After perceptions that Indians were getting a disproportionate number of tenders, government convened the 2015 Procurement Indaba.
An analysis of R1.3 billion worth of government tenders showed 34% of the tenders went to whites, 32% to Indians and 30% to black Africans.
“This should not have been a crisis but it showed a regression from a previous study a few years before which showed black Africans benefited from 38% of tenders,” said Pillay.
“One of the key resolutions of the indaba was that government procurement should strive to achieve a 60% black-African beneficiary profile.
“That’s not excluding whites, Indians and coloureds because combined they make up 13% of the population in KZN and have the remaining 40% to share,” Pillay said.
He said the government needed to look at how it could change the laws to get a different outcome, but in a “progressive” way.
Pillay defended the stance of Sihle Zikalala, the KZN MEC for Economic Development, who is spearheading the move to “reshape” the BEE policies to benefit black Africans.
Pillay said Zikalala was “truly committed” to social cohesion because he was removing a threat to social cohesion.

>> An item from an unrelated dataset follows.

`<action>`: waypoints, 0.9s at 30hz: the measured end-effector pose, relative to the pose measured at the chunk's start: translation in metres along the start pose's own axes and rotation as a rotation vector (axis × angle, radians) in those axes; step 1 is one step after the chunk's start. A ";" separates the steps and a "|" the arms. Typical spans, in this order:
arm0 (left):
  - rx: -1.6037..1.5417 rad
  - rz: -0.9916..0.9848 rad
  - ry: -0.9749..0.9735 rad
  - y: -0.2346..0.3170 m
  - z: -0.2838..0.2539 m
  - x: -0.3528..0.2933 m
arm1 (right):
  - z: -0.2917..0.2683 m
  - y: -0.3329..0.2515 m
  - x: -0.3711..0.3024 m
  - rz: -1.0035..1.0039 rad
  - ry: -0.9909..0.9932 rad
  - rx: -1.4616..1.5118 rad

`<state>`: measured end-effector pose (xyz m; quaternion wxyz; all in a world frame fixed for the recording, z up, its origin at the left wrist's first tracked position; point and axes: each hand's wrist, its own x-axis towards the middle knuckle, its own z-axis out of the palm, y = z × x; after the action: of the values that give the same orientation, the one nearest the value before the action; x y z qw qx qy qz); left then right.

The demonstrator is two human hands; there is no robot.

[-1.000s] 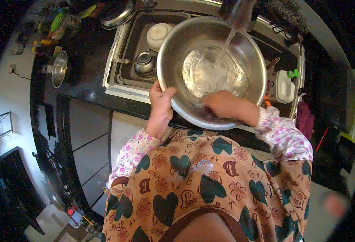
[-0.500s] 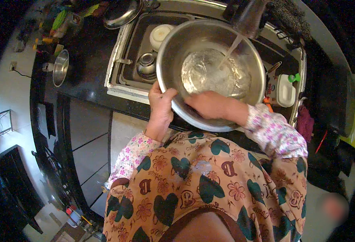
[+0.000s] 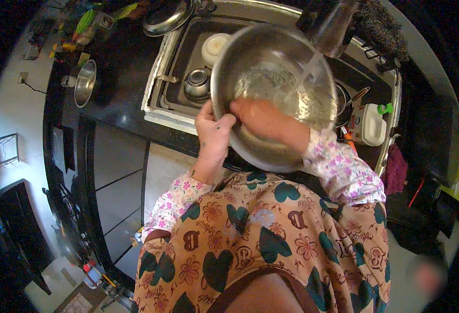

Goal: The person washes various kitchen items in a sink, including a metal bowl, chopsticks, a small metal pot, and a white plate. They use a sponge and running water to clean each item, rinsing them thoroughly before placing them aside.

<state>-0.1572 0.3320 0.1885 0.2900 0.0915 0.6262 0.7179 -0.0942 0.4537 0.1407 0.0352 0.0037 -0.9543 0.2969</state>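
A large steel basin (image 3: 263, 47) is tilted over the sink, with shallow water (image 3: 271, 81) inside it. My left hand (image 3: 214, 136) grips its near left rim, thumb on top and fingers around the outside. Inside the basin, my right hand (image 3: 268, 121) lies against the near left wall, close to my left thumb. Its fingers are blurred and partly hidden, so what they hold, if anything, does not show. A stream of water (image 3: 306, 70) falls into the basin from beneath a dark, shiny cylindrical fitting (image 3: 336, 31).
Left of the basin, the sink (image 3: 180, 57) holds a white bowl (image 3: 214, 48) and a small steel pot (image 3: 197, 83). A white container (image 3: 371, 125) stands at the right. On the dark counter are a steel bowl (image 3: 85, 83) and a steel lid (image 3: 167, 18).
My right hand has moved left and up along the basin's inner wall. The basin has tipped further, and its water has shifted toward the right. My left hand keeps its grip.
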 end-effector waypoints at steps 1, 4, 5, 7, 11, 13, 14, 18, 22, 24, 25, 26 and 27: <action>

“We must deal with these matters in a way that does not polarise society.”
Several opposition parties have criticised the stance taken by the KZN government but Zweli Sangweni, the spokesman for the Mazibuye African Forum, said only laws could change the economic inequalities in KZN.
He said that, as things stood, black Africans would not succeed in government procurement.
“There are many buildings sold to minority groups by the government, leaving black South Africans out because of a lack of funding and government support.
“There is no government procurement policy which is meant to empower black (South Africans),” he said.